Begleitung nach der Ankunft in Deutschland
Das erfahrene Integrationsteam der Klinik in Wolfratshausen hat es ihr so leicht wie möglich gemacht. „Sie haben für mich und drei andere Kolleginnen aus Kerala eine gemeinsame Wohnung organisiert und die Lebensmittel für die ersten Wochen besorgt“, erinnert sie sich. Auch bei Behördengängen wurde sie von engagierten Krankenhausmitarbeiter*innen begleitet. „Sogar eine Prepaid-Karte für das Handy habe ich zur Begrüßung bekommen.“ Damit sie gleich ihre Familie anrufen konnte. Besonders ihre neunjährige Tochter vermisst Chippy Bose Shaila sehr. „Ich telefoniere jeden Tag mit ihr, sie wird von meinem Mann und der Familie versorgt.“
Nach den Prüfungen die Familie nachholen
Im Sommer 2024 will die Inderin ihre B2-Sprachprüfung ablegen und die deutsche Anerkennung ihres Pflegeabschlusses schaffen. Dafür nimmt sie neben ihren Krankenhausdiensten an zwei Arbeitstagen pro Woche an Kursen im nahegelegenen München teil. Das sei anstrengend, aber alles in allem findet Shaila die Arbeitsbedingungen in Deutschland gut. Nach den Prüfungen plant sie ihren ersten Urlaub in Indien. „Und hoffentlich kann ich dann bald meine Familie nach Deutschland holen.“
Netzwerke des Miteinanders
Inzwischen hat sie sich ein Netzwerk aus anderen indischen Pflegekräften aufgebaut. „Wir haben aus den Kursen in Kerala eine WhatsApp-Gruppe gegründet, wir halten in Deutschland Kontakt und ich habe auch schon Kolleginnen im Allgäu und in Heidelberg besucht.“ Auch Triple Win fördert Aktivitäten von Diaspora-Gruppen in Deutschland als soziale Stütze in der neuen Umgebung. „Es gibt Partys und wir treffen uns“, sagt Chippy Bose Shaila. Demnächst plant die Klinik ein gemeinsames indisches Essen mit Kolleg*innen aus Kerala und Wolfratshausen.

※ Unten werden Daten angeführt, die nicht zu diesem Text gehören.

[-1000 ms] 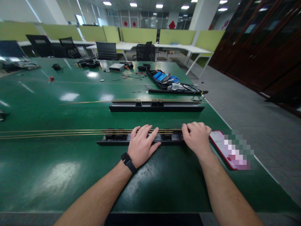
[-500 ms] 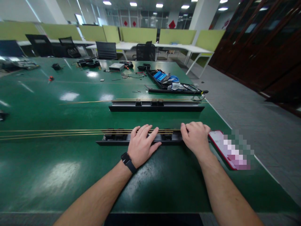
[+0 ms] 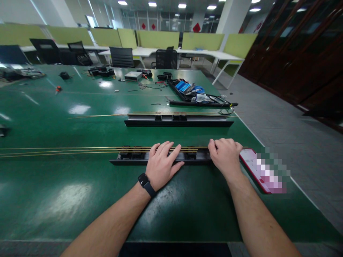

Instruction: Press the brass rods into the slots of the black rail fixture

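Left hand (image 3: 162, 162): palm down over the middle of the near black rail (image 3: 131, 162), fingers spread across the gold rods (image 3: 80, 147); its grip is wide.
Right hand (image 3: 225, 155): curled over the right end of the same rail; its grip is narrow, thumb and fingers together on one rod, with the contact itself partly hidden by the hand. A thin tip shows just past the knuckles.
Rods: lying lengthwise along the near rail and reaching well out past its left end to the edge of view; two of them stop short of the right hand.
Near rail: flat on the green desk (image 3: 80, 207), black blocks (image 3: 136, 152) set inside it under the rods.
Wrist: a dark watch (image 3: 144, 181) on the left one.
Phone (image 3: 250, 160): red-edged, on the desk just beyond the right hand, partly pixelated.
Far rail (image 3: 179, 124): parallel behind the near one, apart from it, more thin rods along its back.
Farther back: a black tray (image 3: 177, 92) with blue packs (image 3: 183, 86).
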Tool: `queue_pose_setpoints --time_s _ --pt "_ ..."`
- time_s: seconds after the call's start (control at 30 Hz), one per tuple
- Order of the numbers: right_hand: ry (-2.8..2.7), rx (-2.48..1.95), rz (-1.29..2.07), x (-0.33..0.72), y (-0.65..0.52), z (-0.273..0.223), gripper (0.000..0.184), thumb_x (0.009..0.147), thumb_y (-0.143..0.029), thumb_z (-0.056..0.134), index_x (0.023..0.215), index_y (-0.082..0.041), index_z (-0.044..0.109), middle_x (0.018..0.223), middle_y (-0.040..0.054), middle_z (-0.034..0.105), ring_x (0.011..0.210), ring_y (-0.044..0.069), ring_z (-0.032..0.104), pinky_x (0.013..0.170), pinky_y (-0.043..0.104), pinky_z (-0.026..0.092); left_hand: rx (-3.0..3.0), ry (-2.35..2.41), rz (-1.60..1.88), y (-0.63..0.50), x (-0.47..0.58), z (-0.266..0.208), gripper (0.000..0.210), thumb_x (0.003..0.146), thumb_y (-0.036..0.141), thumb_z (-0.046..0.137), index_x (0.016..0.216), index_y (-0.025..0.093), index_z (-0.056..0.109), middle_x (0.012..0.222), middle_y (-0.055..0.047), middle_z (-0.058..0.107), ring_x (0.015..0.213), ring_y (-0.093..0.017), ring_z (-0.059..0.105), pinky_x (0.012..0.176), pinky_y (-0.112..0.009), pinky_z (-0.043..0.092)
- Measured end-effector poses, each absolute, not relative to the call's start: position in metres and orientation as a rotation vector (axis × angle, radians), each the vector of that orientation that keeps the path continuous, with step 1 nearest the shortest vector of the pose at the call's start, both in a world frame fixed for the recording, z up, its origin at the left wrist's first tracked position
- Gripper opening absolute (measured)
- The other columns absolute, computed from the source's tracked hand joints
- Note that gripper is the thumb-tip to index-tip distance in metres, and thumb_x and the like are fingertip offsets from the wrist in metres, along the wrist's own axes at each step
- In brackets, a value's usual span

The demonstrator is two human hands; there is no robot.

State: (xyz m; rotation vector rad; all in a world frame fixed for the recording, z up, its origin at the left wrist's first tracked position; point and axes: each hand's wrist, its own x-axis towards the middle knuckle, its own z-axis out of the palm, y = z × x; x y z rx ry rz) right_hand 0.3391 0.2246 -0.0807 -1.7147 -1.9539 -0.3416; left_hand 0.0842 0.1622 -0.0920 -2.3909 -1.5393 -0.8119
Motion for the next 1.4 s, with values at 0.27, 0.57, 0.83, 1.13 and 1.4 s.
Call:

„Wir stellen uns aufeinander ein“, sagt die leitende OP-Schwester Monika Schwenger. Sie redet die Herausforderungen bei der Integration von ausländischen Fachkräften nicht klein. „Das ist viel Arbeit, erfordert von allen Seiten viel Konzentration, Energie und Empathie.“ Und während sie vor dem Dienstplan im Flur steht und sich mit den anderen abstimmt, legt sie den Arm um ihre junge Kollegin aus Kerala. Und da ist sie wieder: die warme Stimmung inmitten des sterilen OP-Ambientes.
Triple Win
Gemeinsam mit der Bundesagentur für Arbeit (BA) hat die GIZ durch das Programm Triple Win seit 2013 mehr als 6.000 Pflegefachkräfte aus Partnerländern an Kliniken in Deutschland vermittelt. Laut einer Befragung fühlen sich mehr als 90 Prozent der vermittelten Mitarbeiter*innen bei ihren neuen Arbeitgebern wohl. Sie würden den Service weiterempfehlen. Aktuell vermittelt Triple Win Pflegefachkräfte aus Bosnien-Herzegowina, dem indischen Bundesstaat Kerala, Indonesien, Jordanien, von den Philippinen, aus Tunesien sowie Auszubildende aus Vietnam.